Breaking News

Océan Indien : des immigrants congolais et burundais se noient au large de Mitsamiouli, annoncent les autorités comoriennes

Catégorie
Image
Des corps dépêchés après ce drame [photo d’illustration]
Des corps dépêchés après ce drame [photo d’illustration]

Par Gloire Balolage

Les autorités comoriennes ont rapporté qu’au moins 17 migrants, majoritairement originaires de la République démocratique du Congo, ont péri dans un naufrage survenu au large de la Grande Comore, dans l’océan Indien. Plusieurs autres personnes restent portées disparues, alors que les opérations de recherche se poursuivent.

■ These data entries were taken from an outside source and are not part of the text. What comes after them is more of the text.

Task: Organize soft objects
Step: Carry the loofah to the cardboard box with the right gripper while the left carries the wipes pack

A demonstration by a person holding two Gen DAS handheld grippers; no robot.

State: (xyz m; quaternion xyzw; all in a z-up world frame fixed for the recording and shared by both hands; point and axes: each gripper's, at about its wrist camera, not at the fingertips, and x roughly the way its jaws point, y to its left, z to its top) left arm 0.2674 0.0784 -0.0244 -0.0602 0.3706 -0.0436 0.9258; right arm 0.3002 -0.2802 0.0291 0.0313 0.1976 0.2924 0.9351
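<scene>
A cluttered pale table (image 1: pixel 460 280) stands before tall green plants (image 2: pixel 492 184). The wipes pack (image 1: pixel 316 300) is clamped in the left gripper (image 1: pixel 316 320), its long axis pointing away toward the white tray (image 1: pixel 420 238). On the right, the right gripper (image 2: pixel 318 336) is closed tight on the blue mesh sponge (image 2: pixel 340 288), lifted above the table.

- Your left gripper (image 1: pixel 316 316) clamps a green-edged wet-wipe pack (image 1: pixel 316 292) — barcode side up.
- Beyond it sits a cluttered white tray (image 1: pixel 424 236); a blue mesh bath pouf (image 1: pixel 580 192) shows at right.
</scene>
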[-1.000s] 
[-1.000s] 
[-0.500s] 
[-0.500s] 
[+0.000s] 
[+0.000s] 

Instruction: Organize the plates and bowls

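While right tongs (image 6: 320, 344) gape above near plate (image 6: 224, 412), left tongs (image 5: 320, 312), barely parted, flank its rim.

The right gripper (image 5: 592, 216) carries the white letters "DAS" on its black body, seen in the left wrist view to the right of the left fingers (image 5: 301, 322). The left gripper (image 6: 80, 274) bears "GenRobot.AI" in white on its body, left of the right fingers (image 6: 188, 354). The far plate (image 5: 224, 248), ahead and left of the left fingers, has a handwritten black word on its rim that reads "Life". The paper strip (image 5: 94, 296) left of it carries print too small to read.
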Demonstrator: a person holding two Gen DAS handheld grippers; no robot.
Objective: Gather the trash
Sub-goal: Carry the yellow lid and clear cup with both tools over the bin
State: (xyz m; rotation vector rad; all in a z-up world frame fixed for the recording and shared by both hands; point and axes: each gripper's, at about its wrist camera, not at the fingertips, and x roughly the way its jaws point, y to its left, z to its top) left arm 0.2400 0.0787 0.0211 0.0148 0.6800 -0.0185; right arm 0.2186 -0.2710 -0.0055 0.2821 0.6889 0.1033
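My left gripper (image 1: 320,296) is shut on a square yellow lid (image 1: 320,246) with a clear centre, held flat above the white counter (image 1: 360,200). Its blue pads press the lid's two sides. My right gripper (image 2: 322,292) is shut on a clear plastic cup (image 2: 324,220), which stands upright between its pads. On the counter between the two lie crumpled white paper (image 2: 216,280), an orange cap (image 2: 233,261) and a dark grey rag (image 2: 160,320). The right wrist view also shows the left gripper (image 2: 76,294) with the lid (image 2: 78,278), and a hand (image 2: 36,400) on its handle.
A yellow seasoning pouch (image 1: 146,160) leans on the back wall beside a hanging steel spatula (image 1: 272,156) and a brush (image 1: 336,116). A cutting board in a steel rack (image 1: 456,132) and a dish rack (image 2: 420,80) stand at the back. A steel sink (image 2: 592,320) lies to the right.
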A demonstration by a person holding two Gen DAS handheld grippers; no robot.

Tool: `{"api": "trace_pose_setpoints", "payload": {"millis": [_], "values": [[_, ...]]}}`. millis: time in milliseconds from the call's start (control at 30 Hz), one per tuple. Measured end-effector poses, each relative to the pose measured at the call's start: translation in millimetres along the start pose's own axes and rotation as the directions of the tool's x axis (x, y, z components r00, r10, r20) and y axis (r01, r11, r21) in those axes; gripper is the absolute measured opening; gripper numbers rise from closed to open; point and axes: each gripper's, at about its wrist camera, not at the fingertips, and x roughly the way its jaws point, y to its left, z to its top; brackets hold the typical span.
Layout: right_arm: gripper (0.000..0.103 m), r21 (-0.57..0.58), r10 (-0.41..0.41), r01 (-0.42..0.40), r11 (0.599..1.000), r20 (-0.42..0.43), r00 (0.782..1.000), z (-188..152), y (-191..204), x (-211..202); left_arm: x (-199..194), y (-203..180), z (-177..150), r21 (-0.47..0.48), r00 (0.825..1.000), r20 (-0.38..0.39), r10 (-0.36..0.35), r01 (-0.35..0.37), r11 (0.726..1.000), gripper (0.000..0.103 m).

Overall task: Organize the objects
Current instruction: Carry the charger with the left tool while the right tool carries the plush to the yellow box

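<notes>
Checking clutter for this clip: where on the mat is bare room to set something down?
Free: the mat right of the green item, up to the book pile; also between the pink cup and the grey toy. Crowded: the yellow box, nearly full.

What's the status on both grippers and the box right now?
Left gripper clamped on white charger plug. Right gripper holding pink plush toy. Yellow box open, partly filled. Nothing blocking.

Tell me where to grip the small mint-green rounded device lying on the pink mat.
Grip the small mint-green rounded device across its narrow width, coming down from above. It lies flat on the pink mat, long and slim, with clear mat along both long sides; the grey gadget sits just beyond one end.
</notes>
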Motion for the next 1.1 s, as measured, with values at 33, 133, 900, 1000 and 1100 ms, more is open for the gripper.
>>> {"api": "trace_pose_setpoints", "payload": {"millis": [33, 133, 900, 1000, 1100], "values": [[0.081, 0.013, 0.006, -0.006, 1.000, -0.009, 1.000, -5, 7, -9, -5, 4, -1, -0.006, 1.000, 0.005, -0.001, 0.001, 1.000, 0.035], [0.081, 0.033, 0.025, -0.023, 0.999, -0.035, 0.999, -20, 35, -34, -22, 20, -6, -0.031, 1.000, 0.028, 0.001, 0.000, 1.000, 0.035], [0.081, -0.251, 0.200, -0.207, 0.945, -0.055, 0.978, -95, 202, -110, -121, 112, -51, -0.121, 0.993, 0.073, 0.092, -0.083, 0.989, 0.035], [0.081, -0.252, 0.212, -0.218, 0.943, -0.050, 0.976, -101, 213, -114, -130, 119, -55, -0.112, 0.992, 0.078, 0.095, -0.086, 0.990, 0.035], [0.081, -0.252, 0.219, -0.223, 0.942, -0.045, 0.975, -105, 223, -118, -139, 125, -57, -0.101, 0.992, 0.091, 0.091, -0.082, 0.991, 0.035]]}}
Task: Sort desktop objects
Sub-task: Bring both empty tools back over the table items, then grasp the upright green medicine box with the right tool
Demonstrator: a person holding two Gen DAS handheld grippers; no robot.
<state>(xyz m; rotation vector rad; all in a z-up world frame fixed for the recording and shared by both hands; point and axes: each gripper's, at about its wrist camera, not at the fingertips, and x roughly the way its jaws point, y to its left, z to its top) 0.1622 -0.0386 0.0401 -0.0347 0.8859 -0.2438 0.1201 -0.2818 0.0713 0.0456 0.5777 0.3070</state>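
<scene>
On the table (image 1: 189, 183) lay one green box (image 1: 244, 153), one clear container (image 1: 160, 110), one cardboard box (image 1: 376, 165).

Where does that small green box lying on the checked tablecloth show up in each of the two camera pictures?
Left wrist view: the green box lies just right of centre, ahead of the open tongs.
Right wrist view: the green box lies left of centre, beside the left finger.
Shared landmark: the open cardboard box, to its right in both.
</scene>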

D’après les survivants, le groupe tentait de rejoindre le département français de Mayotte lorsque des passeurs les auraient abandonnés sur un banc de sable proche des côtes comoriennes. Les migrants auraient cru avoir atteint leur destination et se seraient aventurés à la nage pour rejoindre la côte, mais beaucoup ne savaient pas nager et ont été submergés par les eaux.

Le ministre de l’Intérieur comorien, Mohamed Ahamada Assoumani, a indiqué que huit corps avaient été découverts dans la nuit de mercredi à jeudi, puis neuf autres dans la matinée suivante. Il a précisé que les garde-côtes poursuivaient les recherches pour retrouver quatre personnes toujours disparues, et que les survivants s’étaient identifiés comme Congolais.

Les habitants de Mitsamiouli, alertés par des cris de détresse, se sont rendus sur la plage et ont secouru des hommes, des femmes et des enfants en grande difficulté. Selon leurs témoignages, les migrants pensaient avoir atteint Mayotte et ont été déposés sur un banc de sable, mais l’eau devenant rapidement profonde, plusieurs se sont noyés en tentant de gagner la rive.

Un jeune habitant qui a participé aux secours a raconté avoir entendu les cris en regardant un match de football. Il a expliqué que le passeur avait laissé les migrants à seulement quelques mètres du rivage, mais que beaucoup ne pouvaient pas nager et ont été emportés par le courant.

Un survivant congolais âgé de 25 ans a retracé son parcours, affirmant qu’il venait du Nord-Kivu, région touchée par des conflits armés. Après avoir traversé une forêt pendant trois jours, il s’était rendu à Dar es Salaam en Tanzanie, avant d’embarquer pour un trajet de sept jours sur un bateau où les passagers étaient entassés et manquaient de nourriture et d’eau.

Selon les autorités, certains passagers étaient également originaires du Burundi. Elles ont rappelé que le bilan restait provisoire et ont souligné la dangerosité des traversées clandestines dans l’océan Indien, mettant en lumière la vulnérabilité des migrants en route vers Mayotte.